And it doesn’t stop there. Omega-3s seem to have value for postpartum depression, ADHD in children, and even symptoms of autism. When combined with nutrients like zinc, magnesium, and omega-6s, the improvements in attention, behavior, and emotional regulation in kids become even more impressive.

Sometimes the most powerful tools are the simplest ones.

Hand-drawn infographic of omega-3 health benefits for heart, brain, eyes, bones, and more

Protecting the Heart and Circulation

If omega-3s had a “greatest hits” album, heart health would be track one.

We have decades of evidence showing that fish oil reduces cardiac deaths, lowers the risk of nonfatal heart attacks, and even decreases sudden cardiac death after a heart attack. Small amounts of dietary fish are associated with reduced coronary artery disease, and higher omega-3 blood levels seem to outperform interventions like automated defibrillator distribution when it comes to preventing sudden death.

Beyond that, omega-3s reduce inflammation, improve lipid profiles, and support healthy endothelial function. They can lower blood pressure in certain patients and enhance circulation from large arteries down to the smallest vessels affected by diabetes.

For individuals with peripheral arterial disease, omega-3s can improve blood viscosity, enhance walking distance, and even help counter the vascular damage caused by smoking.

The heart, quite simply, loves omega-3s.

Calming Inflammation and Autoimmune Disorders

Inflammation is the common thread running through so many chronic illnesses—from arthritis to lupus to cystic fibrosis. Omega-3s have a remarkable ability to calm that fire.

Studies show fish oil reduces symptoms of rheumatoid arthritis, often allowing patients to lower their NSAID use. In systemic lupus, omega-3s help reduce disease severity and inflammatory markers.

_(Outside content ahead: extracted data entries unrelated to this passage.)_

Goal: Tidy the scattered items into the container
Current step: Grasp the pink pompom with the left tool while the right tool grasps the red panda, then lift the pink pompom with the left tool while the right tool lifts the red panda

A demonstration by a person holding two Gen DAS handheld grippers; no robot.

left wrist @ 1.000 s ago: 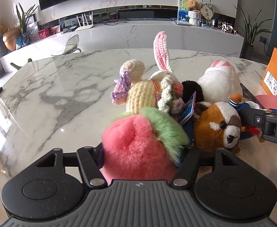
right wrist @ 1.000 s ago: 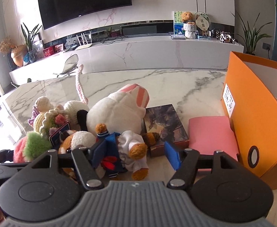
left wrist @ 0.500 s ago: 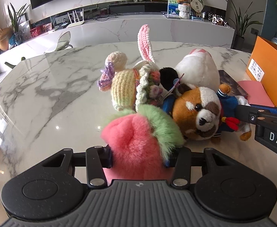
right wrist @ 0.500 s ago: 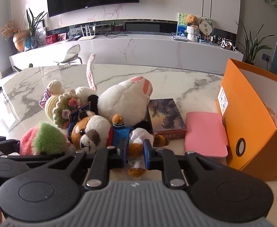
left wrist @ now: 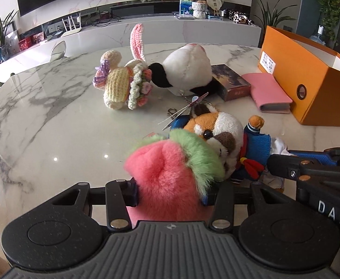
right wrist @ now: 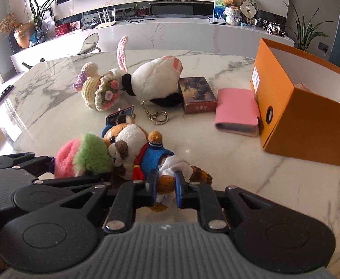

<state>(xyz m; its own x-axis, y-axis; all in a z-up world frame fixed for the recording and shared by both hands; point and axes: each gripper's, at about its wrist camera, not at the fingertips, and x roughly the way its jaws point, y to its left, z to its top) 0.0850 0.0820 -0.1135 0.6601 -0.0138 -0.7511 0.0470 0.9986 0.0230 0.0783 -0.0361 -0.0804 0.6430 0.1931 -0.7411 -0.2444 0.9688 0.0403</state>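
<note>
My left tool (left wrist: 170, 193) is clamped on the pink and green fluffy toy (left wrist: 170, 174). My right tool (right wrist: 166, 188) is closing, its pads pressing the legs of the dog toy (right wrist: 132, 148). Both toys are near the orange box (right wrist: 309, 121), which stands on the tabletop (right wrist: 216, 153) to their right.

The left tool (left wrist: 170, 193) clamps a pink-and-green fuzzy toy (left wrist: 170, 174), apparently lifted off the marble table (left wrist: 53, 127).
</note>
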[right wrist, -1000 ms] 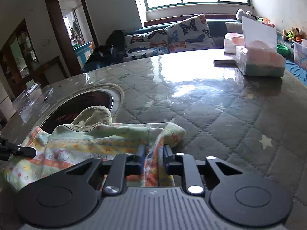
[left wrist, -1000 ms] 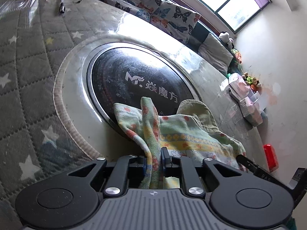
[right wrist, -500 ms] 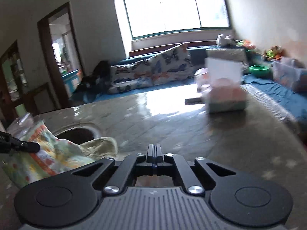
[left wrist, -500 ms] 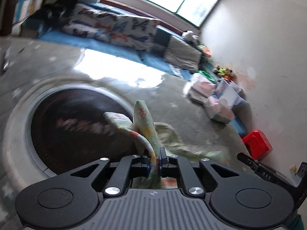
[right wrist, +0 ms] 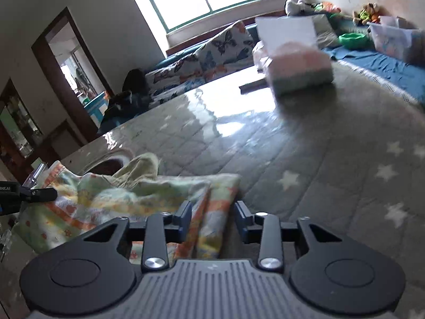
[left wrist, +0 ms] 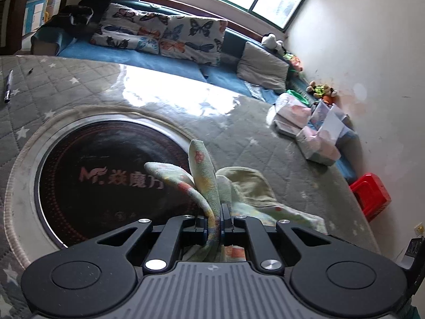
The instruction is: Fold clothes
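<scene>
The left tool (left wrist: pixel 213 216) is nearly closed, its pads pinching a fold of the garment (left wrist: pixel 204 175), a pale green child's piece printed with orange and yellow. From the pinch, at 6 o'clock in the left view, two flaps of cloth stand up toward 12 o'clock, and the rest trails off toward 4 o'clock over the desk (left wrist: pixel 159 85). The desk wears a grey quilted cover with white stars under a glossy clear sheet. The garment's upper edge overlaps the dark round hob (left wrist: pixel 101 175) set into the desk, which fills the 9 o'clock side of that view.

The right tool (right wrist: pixel 212 215) has its jaws opening. A strip of the garment (right wrist: pixel 132 199) lies in the gap between them, but the pads stand clear of it on both sides and do not press it. In the right view the cloth spreads from the middle out to 9 o'clock, where the tip of the left tool (right wrist: pixel 39 194) reaches in at the frame's edge and meets it.

Tissue packs (right wrist: pixel 300 66) sit on the desk at 1 o'clock in the right view, well apart from the garment. A pen (left wrist: pixel 8 86) lies at 10 o'clock in the left view.
</scene>
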Action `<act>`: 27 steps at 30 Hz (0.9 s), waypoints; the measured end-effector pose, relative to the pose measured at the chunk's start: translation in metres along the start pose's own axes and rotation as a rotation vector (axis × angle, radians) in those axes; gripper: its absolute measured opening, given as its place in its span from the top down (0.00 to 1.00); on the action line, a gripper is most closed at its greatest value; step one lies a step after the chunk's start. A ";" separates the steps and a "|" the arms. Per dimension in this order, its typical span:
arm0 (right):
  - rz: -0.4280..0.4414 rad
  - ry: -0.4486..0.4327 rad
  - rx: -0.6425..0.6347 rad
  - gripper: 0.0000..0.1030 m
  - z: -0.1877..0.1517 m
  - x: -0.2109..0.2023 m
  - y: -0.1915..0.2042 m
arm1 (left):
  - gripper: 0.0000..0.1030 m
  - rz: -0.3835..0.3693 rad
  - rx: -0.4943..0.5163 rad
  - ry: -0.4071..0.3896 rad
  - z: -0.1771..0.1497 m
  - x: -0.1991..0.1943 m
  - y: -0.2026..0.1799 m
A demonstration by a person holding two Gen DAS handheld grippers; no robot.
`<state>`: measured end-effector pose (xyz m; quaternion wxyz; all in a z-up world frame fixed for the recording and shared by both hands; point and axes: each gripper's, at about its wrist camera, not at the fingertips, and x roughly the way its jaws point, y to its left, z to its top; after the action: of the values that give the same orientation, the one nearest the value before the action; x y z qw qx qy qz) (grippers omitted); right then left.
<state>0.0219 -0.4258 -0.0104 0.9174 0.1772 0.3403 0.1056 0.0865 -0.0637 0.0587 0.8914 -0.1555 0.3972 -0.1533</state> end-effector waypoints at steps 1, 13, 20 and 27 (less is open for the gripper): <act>0.004 -0.002 -0.012 0.65 -0.001 0.003 0.004 | 0.91 0.004 -0.001 0.003 0.000 0.001 0.002; -0.010 -0.088 -0.074 0.93 0.014 -0.011 0.026 | 0.92 -0.020 0.037 -0.001 0.005 0.002 -0.014; -0.126 -0.179 -0.141 0.93 0.046 -0.047 0.013 | 0.92 -0.100 0.089 0.004 0.014 0.023 -0.061; -0.269 -0.198 -0.162 0.93 0.064 -0.065 -0.018 | 0.92 -0.177 0.143 0.025 0.012 0.054 -0.111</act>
<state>0.0174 -0.4792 0.0658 0.9636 0.0651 0.2592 -0.0091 0.1136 -0.1834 0.0745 0.8782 -0.1239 0.3809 -0.2613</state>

In cystic fibrosis, they help lower inflammation, decrease mucus overproduction, and even improve resistance to infections like Pseudomonas aeruginosa.

And that’s not all—conditions like chronic hepatitis C, COPD in smokers, and pulmonary hypertension have all shown promising improvements with EPA and DHA.

When we give the body the right raw materials, it responds.

Omega-3 rich foods like fish, chia seeds, walnuts, and symptoms of deficiency

Metabolic and Endocrine Support

If you’re dealing with metabolic syndrome, diabetes, or insulin resistance, omega-3s offer meaningful support.

They help reduce homocysteine levels in diabetics, improve blood vessel function, and can even prevent or reverse insulin resistance. In type 2 diabetes, omega-3s support both large-vessel and microvascular function, helping protect the organs most vulnerable to diabetic complications.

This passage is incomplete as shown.